Action item:
Find the line in the entries below that contains "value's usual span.". Repeat it exactly, and every line after it through the line that contains "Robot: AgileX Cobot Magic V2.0".

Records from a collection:
===============

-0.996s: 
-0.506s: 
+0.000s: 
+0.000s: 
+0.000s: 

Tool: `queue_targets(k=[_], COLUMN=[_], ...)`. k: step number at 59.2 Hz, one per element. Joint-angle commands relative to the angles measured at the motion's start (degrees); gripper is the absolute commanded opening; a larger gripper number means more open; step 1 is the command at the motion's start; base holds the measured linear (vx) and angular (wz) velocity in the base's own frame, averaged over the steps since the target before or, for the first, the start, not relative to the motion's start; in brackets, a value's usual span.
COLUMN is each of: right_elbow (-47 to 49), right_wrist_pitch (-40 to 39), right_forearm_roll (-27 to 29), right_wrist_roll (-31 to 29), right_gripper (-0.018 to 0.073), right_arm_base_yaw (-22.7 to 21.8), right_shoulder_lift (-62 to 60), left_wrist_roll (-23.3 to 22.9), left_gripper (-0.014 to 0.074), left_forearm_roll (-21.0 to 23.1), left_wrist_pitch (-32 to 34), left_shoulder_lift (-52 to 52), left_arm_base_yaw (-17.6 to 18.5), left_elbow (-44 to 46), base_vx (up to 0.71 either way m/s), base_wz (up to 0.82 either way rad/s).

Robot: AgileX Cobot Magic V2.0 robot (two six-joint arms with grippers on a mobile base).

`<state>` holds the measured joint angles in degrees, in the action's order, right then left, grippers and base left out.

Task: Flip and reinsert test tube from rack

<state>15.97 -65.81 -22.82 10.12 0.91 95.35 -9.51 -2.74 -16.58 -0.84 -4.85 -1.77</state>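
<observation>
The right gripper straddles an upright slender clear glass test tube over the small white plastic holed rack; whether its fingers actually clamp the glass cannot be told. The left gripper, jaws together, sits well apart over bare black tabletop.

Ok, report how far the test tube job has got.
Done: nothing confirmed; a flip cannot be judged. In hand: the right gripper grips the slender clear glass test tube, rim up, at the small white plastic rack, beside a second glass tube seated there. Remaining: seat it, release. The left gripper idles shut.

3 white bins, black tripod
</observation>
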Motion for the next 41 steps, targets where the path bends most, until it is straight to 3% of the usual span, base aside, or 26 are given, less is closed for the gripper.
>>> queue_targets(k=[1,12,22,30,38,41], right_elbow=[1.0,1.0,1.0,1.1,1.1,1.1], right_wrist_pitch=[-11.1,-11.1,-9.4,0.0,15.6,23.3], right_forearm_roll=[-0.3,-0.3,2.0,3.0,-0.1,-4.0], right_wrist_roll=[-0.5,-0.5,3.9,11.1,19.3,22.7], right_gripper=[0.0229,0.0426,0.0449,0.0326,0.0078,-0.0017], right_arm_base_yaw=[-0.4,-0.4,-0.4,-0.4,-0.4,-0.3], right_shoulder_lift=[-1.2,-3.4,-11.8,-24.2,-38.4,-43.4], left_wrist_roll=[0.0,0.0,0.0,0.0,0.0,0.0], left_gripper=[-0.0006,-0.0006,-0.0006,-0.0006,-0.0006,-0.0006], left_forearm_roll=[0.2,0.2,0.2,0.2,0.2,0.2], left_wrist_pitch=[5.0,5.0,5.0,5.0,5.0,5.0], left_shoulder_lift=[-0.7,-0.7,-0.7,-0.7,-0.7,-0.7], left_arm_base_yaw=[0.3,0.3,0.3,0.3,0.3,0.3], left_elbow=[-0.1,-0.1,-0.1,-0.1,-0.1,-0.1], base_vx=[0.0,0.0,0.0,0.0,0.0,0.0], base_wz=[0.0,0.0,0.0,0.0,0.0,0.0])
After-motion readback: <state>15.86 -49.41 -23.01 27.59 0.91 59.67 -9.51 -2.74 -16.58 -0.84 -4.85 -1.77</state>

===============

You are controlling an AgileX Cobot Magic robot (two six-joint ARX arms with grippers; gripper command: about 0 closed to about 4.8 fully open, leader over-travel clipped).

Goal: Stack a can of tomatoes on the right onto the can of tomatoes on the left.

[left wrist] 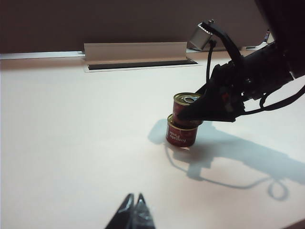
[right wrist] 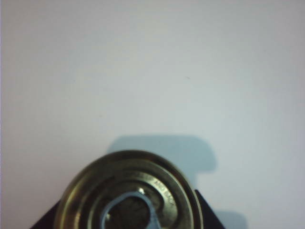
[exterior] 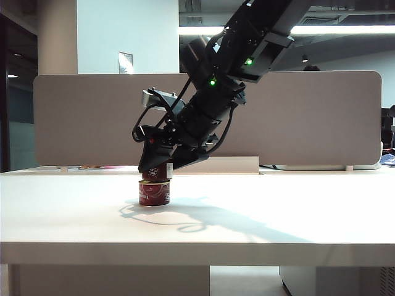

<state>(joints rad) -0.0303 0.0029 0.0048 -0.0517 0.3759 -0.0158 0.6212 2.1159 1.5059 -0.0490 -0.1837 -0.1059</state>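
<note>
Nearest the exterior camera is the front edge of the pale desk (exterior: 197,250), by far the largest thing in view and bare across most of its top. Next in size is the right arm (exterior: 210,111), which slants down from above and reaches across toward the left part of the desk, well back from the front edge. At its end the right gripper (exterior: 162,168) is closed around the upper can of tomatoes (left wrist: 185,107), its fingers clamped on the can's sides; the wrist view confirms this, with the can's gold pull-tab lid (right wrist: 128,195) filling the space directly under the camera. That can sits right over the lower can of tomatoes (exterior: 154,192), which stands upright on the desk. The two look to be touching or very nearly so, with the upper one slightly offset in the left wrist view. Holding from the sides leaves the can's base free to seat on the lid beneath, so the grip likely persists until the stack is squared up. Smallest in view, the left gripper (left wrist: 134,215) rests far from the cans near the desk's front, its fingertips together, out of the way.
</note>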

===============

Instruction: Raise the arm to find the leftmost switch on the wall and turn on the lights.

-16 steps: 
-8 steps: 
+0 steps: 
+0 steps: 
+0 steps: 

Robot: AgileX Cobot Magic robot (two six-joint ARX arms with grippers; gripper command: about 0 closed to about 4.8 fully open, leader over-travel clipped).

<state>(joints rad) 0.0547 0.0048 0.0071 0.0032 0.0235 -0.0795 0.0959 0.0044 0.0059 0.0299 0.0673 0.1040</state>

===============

Solution to the problem:
Tool: `queue_targets(k=[_], COLUMN=[_], ...)`. k: step number at 59.2 Hz, one per element. Joint-angle commands relative to the angles measured at the motion's start (degrees); gripper is the absolute commanded opening; a larger gripper number means more open; step 1 is the command at the motion's start; base holds the measured linear (vx) and angular (wz) velocity in the base's own frame, averaged over the steps since the target before or, for the first, the start, not relative to the motion's start; in brackets, a value's usual span.
COLUMN is each of: right_elbow (-47 to 49), right_wrist_pitch (-40 to 39), right_forearm_roll (-27 to 29), right_wrist_roll (-31 to 29), right_gripper (-0.018 to 0.073), right_arm_base_yaw (-22.7 to 21.8), right_shoulder_lift (-62 to 60), left_wrist_roll (-23.3 to 22.9), left_gripper (-0.014 to 0.074), left_forearm_roll (-21.0 to 23.1), left_wrist_pitch (-32 to 34), left_shoulder_lift (-52 to 52), left_arm_base_yaw (-17.6 to 18.5), left_elbow (-44 to 46), base_vx (up to 0.71 either way m/s), base_wz (up to 0.82 either way rad/s).

Robot: AgileX Cobot Magic V2.0 robot (two six-joint arms with grippers on a mobile base).

This is the complete answer.